K-means is the most popular clustering algorithm. The basic idea is that it places samples in a high dimensional space according to their attributes and groups samples that are close to each other. It's easy to understand because the math used is not complecated.
If you are studying machine learning on Andrew Ng's coursera course but don't like Matlab/Octave, this post is for you. K-means is introduced in week 8 of his course. The lecture notes 7a on Stanford website is also helpful.
Before We Get Started
For this tutorial, I assume you know the followings:
- Python(list comprehension, basic OOP)
- Numpy(broadcasting)
- Basic Linear Algebra
- Basic machine learning concepts
My code follows the scikit-learn style.
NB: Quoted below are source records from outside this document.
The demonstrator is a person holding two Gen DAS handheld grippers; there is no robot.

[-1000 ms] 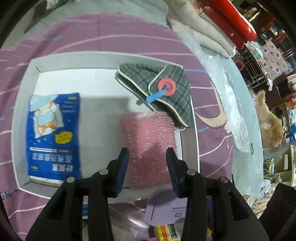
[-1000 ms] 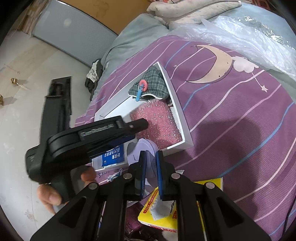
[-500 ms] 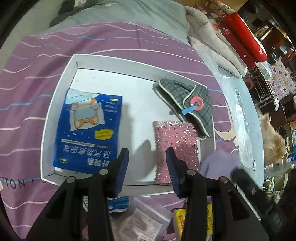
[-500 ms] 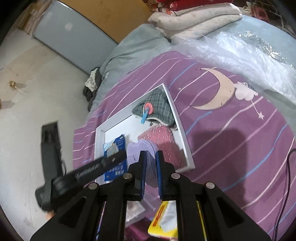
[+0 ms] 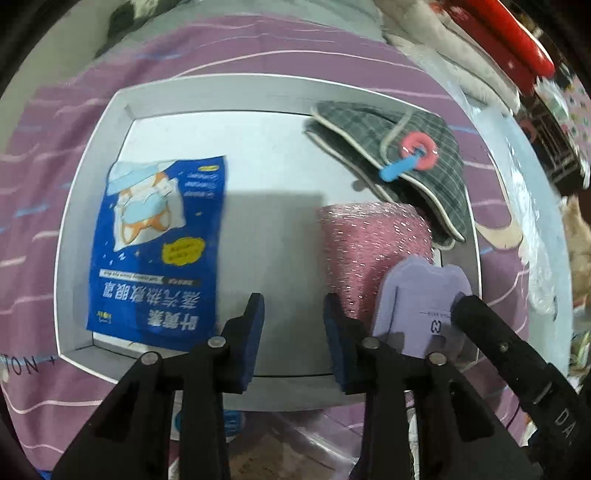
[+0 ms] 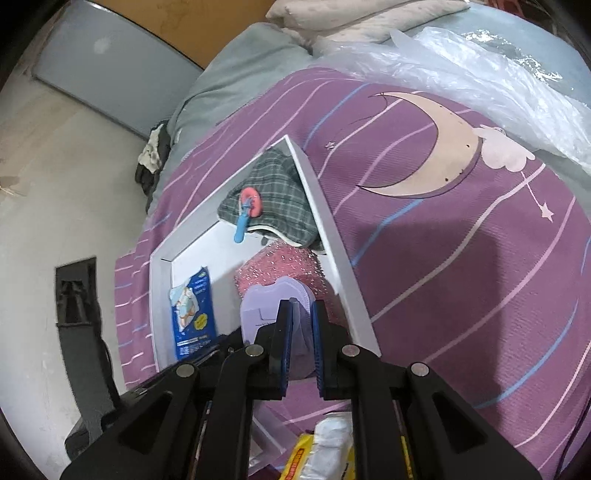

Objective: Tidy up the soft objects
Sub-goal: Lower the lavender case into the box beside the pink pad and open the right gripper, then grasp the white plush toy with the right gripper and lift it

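Note:
A white tray (image 5: 85,221) (image 6: 332,236) lies on a purple striped bedspread. In it are a blue packet (image 5: 155,251) (image 6: 192,317), a grey plaid cloth (image 5: 413,158) (image 6: 273,199) with a pink ring and blue clip, and a pink glittery sponge (image 5: 373,251) (image 6: 284,266). My right gripper (image 6: 302,314) is shut on a flat lilac pad (image 5: 417,302) (image 6: 269,306), holding it over the sponge at the tray's near right corner. My left gripper (image 5: 293,314) hovers above the bare tray floor, its jaws closing with nothing between them.
Clear plastic sheeting (image 6: 498,74) and folded bedding (image 6: 362,18) lie beyond the bedspread. A yellow packet (image 6: 314,454) and clear wrappers sit near the tray's front edge. A black stand (image 6: 77,306) stands on the floor at the left.
The right gripper carried the lilac pad from in front of the tray to over the pink sponge. The left gripper drew back, shifted left off the sponge and narrowed its jaws.

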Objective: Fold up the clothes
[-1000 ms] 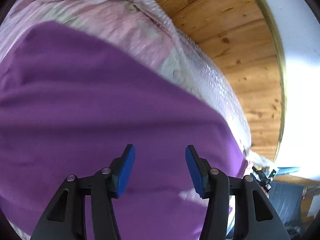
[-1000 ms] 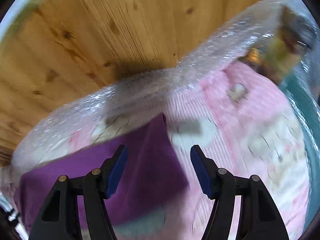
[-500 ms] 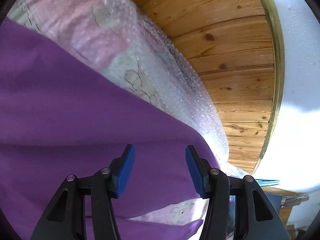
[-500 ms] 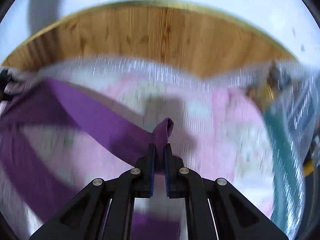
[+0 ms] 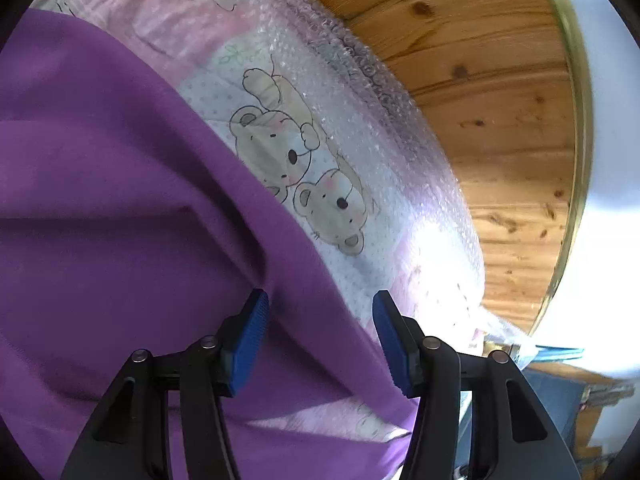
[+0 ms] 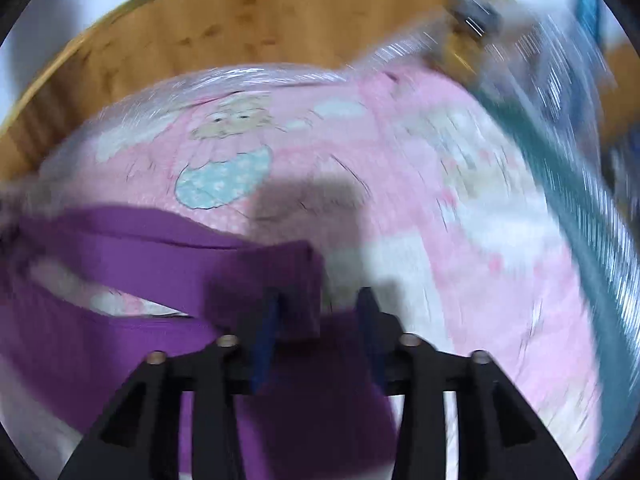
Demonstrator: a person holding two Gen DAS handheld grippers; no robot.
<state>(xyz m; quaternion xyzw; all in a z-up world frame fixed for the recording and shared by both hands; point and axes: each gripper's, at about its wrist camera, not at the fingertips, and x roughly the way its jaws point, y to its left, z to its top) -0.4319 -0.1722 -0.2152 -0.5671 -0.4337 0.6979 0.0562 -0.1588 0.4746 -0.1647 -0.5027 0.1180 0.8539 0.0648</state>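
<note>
Both my grippers stand apart — left gripper (image 5: 320, 320) over the purple garment (image 5: 120, 200), right gripper (image 6: 318, 316) at its folded corner — on the pink blanket (image 6: 400, 184).

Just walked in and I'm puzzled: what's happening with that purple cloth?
A person is folding a purple garment on a pink bear-print sheet, a hand-held gripper in each hand. The right hand-held gripper is open, with a folded purple corner lying between its fingers. The left hand-held gripper is open above the garment's edge, gripping nothing.
</note>
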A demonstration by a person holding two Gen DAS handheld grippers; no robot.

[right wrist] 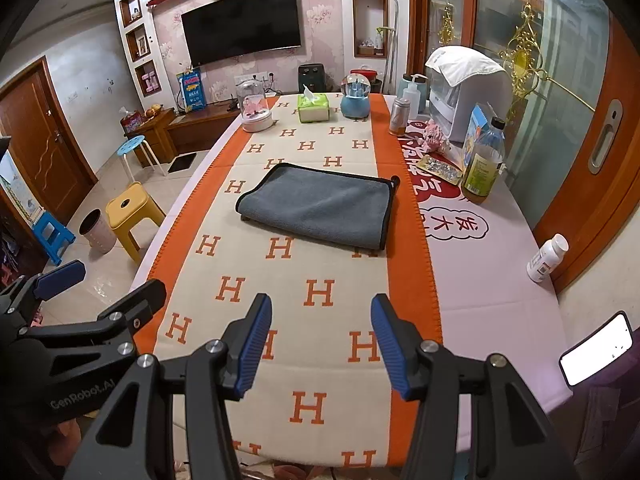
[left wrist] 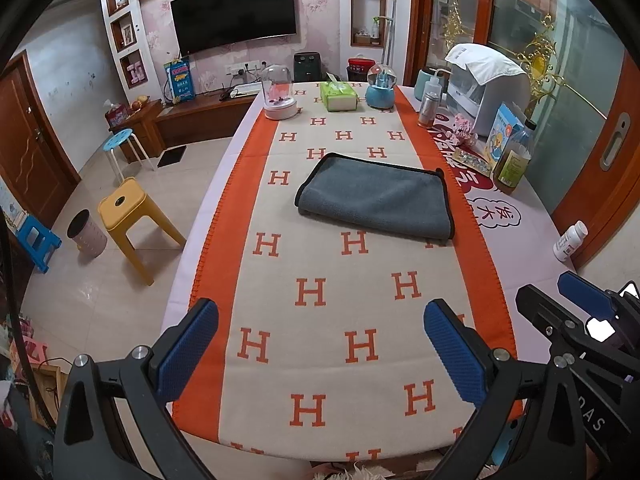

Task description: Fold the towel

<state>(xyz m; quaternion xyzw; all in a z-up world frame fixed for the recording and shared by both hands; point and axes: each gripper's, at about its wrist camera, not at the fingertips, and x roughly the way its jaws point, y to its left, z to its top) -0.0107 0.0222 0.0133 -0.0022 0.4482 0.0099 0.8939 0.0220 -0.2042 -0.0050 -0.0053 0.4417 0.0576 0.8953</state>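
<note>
A grey towel [left wrist: 376, 196], folded with a black-trimmed edge, lies flat on the orange-and-cream H-patterned runner [left wrist: 320, 280] covering the bench [left wrist: 516, 232]. The left claw [left wrist: 320, 344] hangs over the near end with its blue-padded jaws spread wide, holding nothing, well apart from the towel. The right claw [left wrist: 576, 300] shows at the right edge. A tissue box [left wrist: 338, 97] stands at the far end.

A tissue box [left wrist: 338, 97] and a snow globe [left wrist: 381, 85] stand at the far end of the surface [left wrist: 516, 240]. A white pill bottle [right wrist: 547, 258] lies near its right edge. A yellow stool [left wrist: 128, 216] stands on the floor beside a bin [left wrist: 86, 233].
</note>
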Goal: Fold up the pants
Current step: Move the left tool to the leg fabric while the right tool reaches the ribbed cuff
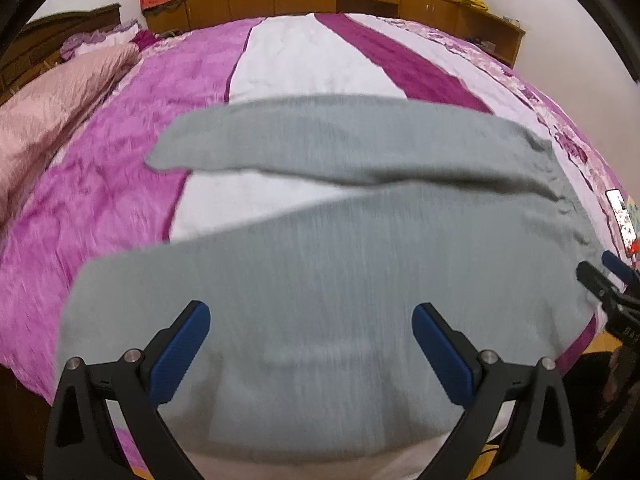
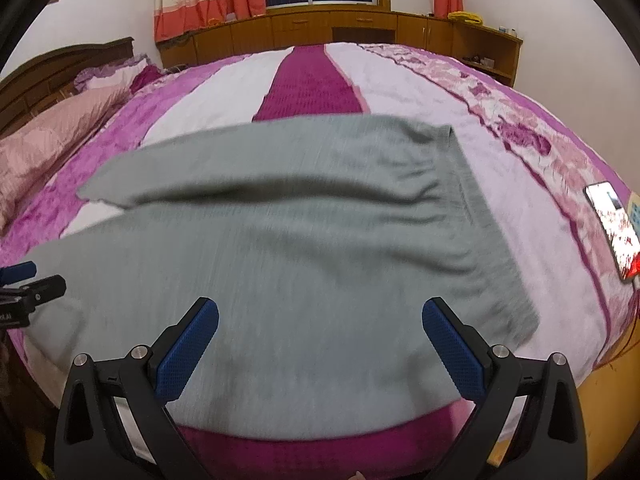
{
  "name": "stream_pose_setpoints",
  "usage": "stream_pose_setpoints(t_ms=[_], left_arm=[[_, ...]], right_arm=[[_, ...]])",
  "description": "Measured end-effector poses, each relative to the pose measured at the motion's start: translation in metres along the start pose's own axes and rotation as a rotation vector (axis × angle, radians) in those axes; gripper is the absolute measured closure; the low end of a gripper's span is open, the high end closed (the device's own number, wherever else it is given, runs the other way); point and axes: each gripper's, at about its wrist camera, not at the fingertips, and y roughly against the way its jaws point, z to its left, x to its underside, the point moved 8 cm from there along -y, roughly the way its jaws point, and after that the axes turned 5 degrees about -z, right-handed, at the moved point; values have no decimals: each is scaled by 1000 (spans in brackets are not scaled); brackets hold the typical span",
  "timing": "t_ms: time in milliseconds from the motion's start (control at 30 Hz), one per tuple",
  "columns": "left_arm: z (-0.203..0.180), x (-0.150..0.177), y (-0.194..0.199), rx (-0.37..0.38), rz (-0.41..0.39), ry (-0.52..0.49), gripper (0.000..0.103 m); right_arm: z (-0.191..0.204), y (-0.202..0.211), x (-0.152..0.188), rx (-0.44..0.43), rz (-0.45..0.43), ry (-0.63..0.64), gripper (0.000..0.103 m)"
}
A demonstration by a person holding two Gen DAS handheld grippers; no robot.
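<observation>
Grey pants (image 1: 328,264) lie spread flat on the bed, legs pointing left, waistband at the right (image 2: 476,208). The far leg (image 1: 320,140) angles away from the near leg. My left gripper (image 1: 310,316) is open and empty above the near leg's cuff end. My right gripper (image 2: 320,312) is open and empty above the seat of the pants (image 2: 304,280). The right gripper also shows at the right edge of the left wrist view (image 1: 612,276), and the left gripper at the left edge of the right wrist view (image 2: 28,280).
The bed has a pink, white and magenta striped cover (image 2: 308,80). A lit phone (image 2: 614,224) lies on the cover to the right of the waistband. Pink pillows (image 2: 48,136) lie at the left. Wooden cabinets (image 2: 340,28) line the far wall.
</observation>
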Motion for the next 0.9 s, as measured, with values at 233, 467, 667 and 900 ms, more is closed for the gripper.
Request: stream_pose_setpoints(t_ms=[233,467,667,900], left_arm=[[6,-72,2,-2,-45,-37,0],[1,-130,-10,23,-47,-88,0],[0,-170,-35,44,-37,-88,0],[4,-203,-89,33,4,-109,0]], right_arm=[[-22,6,-53,1,-41,12,4],[-48,-2,-102,-2,-57,-9,4],[-68,-24,-133,35,-53,16,4],[-92,-71,-152,52,9,6,4]])
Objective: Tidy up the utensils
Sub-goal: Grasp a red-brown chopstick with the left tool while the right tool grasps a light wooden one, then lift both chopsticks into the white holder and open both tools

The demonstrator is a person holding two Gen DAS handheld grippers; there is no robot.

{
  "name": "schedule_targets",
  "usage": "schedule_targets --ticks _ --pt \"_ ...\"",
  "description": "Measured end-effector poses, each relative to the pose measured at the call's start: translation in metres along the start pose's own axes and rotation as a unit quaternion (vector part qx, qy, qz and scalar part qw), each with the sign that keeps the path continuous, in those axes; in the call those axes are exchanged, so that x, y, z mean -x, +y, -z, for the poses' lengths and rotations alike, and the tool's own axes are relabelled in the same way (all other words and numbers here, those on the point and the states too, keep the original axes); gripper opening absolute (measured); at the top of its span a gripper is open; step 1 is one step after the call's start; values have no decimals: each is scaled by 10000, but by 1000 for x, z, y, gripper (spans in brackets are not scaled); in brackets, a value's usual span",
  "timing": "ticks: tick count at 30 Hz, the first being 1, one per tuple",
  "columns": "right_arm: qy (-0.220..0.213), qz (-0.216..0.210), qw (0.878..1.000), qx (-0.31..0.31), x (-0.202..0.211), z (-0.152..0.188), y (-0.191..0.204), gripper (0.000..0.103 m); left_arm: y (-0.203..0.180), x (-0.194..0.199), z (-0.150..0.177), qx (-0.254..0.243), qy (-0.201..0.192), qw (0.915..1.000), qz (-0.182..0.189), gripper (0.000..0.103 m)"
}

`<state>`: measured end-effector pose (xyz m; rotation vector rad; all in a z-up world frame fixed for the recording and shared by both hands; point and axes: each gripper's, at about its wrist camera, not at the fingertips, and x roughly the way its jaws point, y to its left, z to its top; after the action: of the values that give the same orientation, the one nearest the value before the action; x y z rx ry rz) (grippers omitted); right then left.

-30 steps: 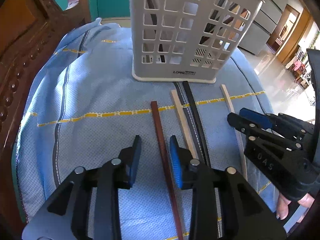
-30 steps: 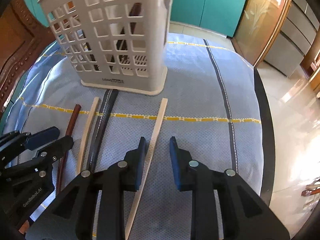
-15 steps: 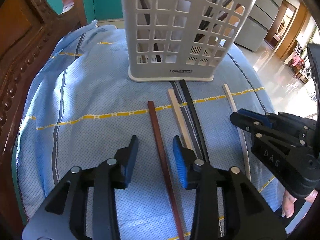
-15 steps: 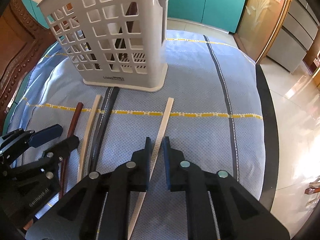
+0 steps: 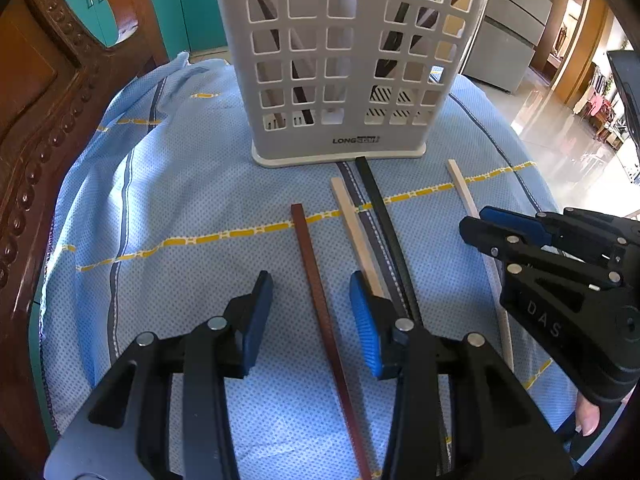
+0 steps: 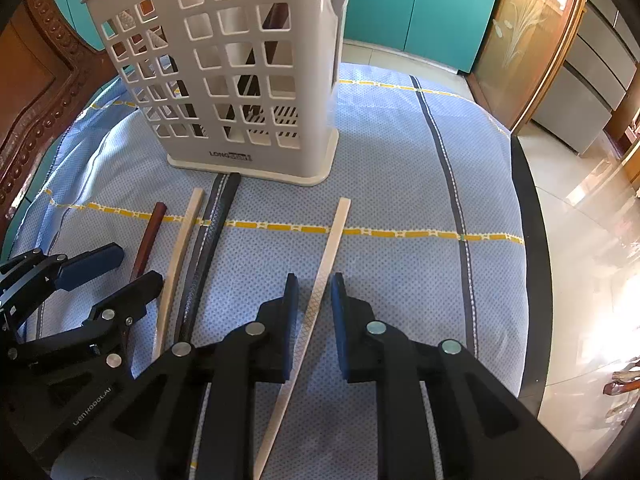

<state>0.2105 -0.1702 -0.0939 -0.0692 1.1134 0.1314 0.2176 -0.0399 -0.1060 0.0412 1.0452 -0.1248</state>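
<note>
Left wrist view: the left gripper (image 5: pixel 308 320) is opening, its jaws straddling the brown chopstick (image 5: pixel 320 300) without touching it, on the blue cloth (image 5: pixel 180 200) near the white basket (image 5: pixel 340 60).

Right wrist view: the right gripper (image 6: pixel 314 300) brackets the cream chopstick (image 6: pixel 320 288), gaps visible, released.
</note>
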Motion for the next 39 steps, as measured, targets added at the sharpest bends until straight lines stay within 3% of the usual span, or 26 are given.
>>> schedule_targets --ticks 4,6,7,9,11,15,19,27,35,39 --pt "-17 5 10000 34 1 1 2 16 -1 1 1 -1 -10 10000 -16 42" --pt "-15 -70 10000 20 1 2 3 11 -1 2 1 11 -22 10000 -27 38" --pt "-9 -105 9999 7 2 2 3 10 0 2 1 22 -36 10000 -39 35" --pt "-11 -141 9999 -8 3 3 2 9 3 3 0 68 -46 10000 -56 12" --pt "-31 -217 9997 -61 5 3 0 7 8 2 -1 182 -57 9998 -30 9" --pt "-433 -308 9985 -131 28 -1 -9 6 16 17 -3 304 -364 9988 -129 7" --pt "-1082 -626 9917 -290 70 1 -23 6 19 61 -7 314 -1004 9944 -30 7" --pt "-2397 -1174 9609 -737 143 24 -63 6 20 155 6 266 -2230 9740 283 7" --pt "-2957 -1084 9438 -1001 197 19 -80 6 10 221 -8 96 -2877 9568 415 7" --pt "-3123 -1003 9387 -1065 217 -3 -81 6 9 250 -28 138 -3174 9469 504 7"
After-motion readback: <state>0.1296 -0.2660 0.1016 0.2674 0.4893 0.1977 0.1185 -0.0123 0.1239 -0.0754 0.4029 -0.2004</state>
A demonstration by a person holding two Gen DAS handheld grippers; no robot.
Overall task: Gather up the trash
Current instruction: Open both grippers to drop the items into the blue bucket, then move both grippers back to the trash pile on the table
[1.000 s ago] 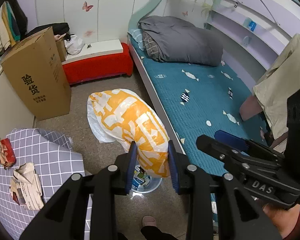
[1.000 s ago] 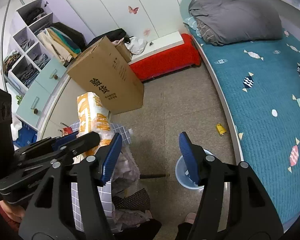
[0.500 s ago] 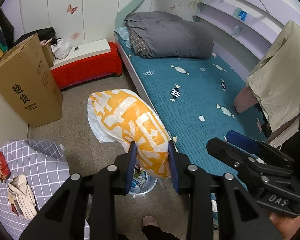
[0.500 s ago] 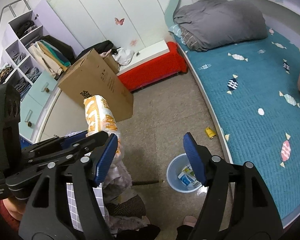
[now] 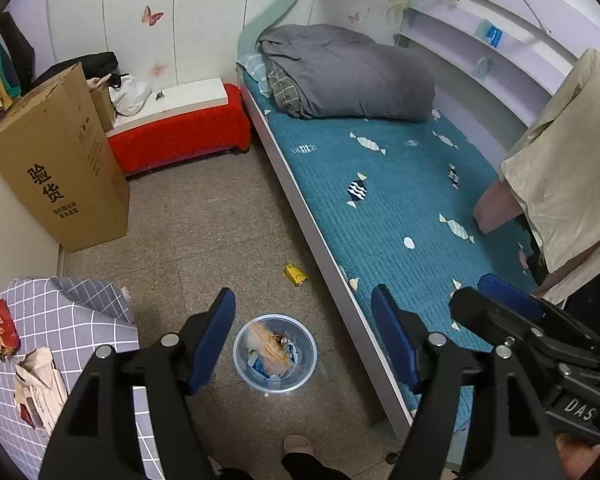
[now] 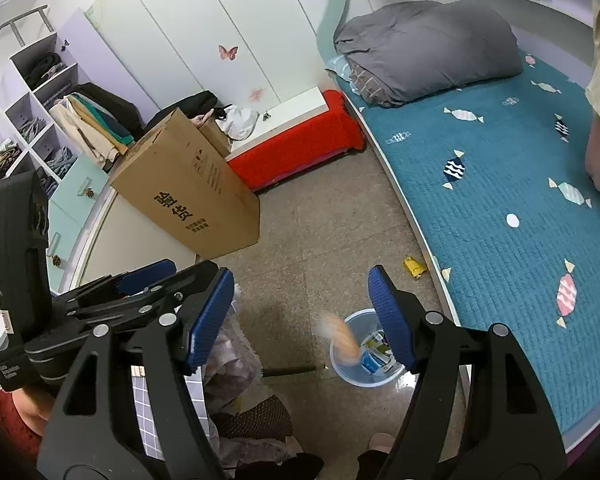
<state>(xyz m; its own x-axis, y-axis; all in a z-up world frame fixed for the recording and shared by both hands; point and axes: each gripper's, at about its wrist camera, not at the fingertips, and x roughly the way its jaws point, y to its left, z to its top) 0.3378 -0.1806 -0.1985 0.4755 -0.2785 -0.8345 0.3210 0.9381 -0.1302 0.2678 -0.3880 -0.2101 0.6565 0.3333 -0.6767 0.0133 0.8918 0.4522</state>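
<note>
A small bedroom, speckled floor beside a teal bed. My left gripper (image 5: 303, 338) and right gripper (image 6: 301, 318) both gape, holding nothing. A blurred orange-white bag (image 5: 269, 347) sits at the translucent round bin (image 5: 305, 376); a yellow wrapper (image 5: 295, 274) and torn papers (image 5: 40, 388) on the checked cloth remain, I judge.

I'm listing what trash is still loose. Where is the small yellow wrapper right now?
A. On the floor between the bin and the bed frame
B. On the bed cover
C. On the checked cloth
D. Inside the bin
A: the yellow wrapper lies on the floor, beyond the bin and close to the bed frame, outside the bin and off the bed.
</note>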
If you are unfamiliar with scikit-learn, I recommend you check out the website. I also briefly mention it in my post, K-Nearest Neighbor from Scratch in Python.
I'm using python3. If you want to use python2, add this line at the beginning of your file and everything should work fine.
from __future__ import division
Initial Code
Our k-means class takes 3 parameters: number of clusters, number of iteration, and random state.
import numpy as np
class KMeans(object):
def __init__(self, n_clusters=8, max_iter=300, random_state=None):
self.n_clusters = n_clusters
self.max_iter = max_iter
self.random_state = random_state
Exercise 1
The first thing we need to do is initialize clusters by randomly selecting k samples. This is actually not as simple as it might seem. There are a lot of ways to do it:
def fit(self, X):
if self.random_state:
np.random.seed(self.random_state)
# Your code here
return self
X = np.array([[1,1],[1,2],[2,2],[4,5],[5,4]])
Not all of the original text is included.